Try it
Copy each line of the data exactly. Leave nothing out.

Data block
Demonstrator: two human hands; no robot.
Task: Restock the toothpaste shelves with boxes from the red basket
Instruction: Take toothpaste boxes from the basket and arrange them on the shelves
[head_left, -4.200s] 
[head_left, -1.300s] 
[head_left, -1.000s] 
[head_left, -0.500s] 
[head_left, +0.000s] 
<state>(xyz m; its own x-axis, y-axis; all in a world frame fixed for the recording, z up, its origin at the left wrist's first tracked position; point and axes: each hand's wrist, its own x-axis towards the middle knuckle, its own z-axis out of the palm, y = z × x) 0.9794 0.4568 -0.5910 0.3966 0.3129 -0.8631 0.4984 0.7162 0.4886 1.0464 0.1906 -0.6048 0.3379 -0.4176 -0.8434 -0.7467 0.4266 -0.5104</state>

Written answer
Demonstrator: two human hands; no robot.
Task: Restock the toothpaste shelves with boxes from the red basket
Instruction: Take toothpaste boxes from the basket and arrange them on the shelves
[head_left, -4.200s] 
[head_left, -1.300s] 
[head_left, -1.000s] 
[head_left, -0.500s] 
[head_left, +0.000s] 
<state>(xyz m; its own x-axis, y-axis; all in a world frame fixed for the recording, z up, its origin at the left wrist's first tracked position; point and axes: each hand's wrist, its own x-axis towards the middle knuckle, its own z-axis out of the palm, y = z × x) 0.9794 0.4568 -0.5910 0.3966 0.3129 -0.8631 0.4984 0.7162 0.4886 1.0464 0.1906 -0.6048 0.3379 -0.4176 -0.8434 -0.7467 0.4266 -0.5104</state>

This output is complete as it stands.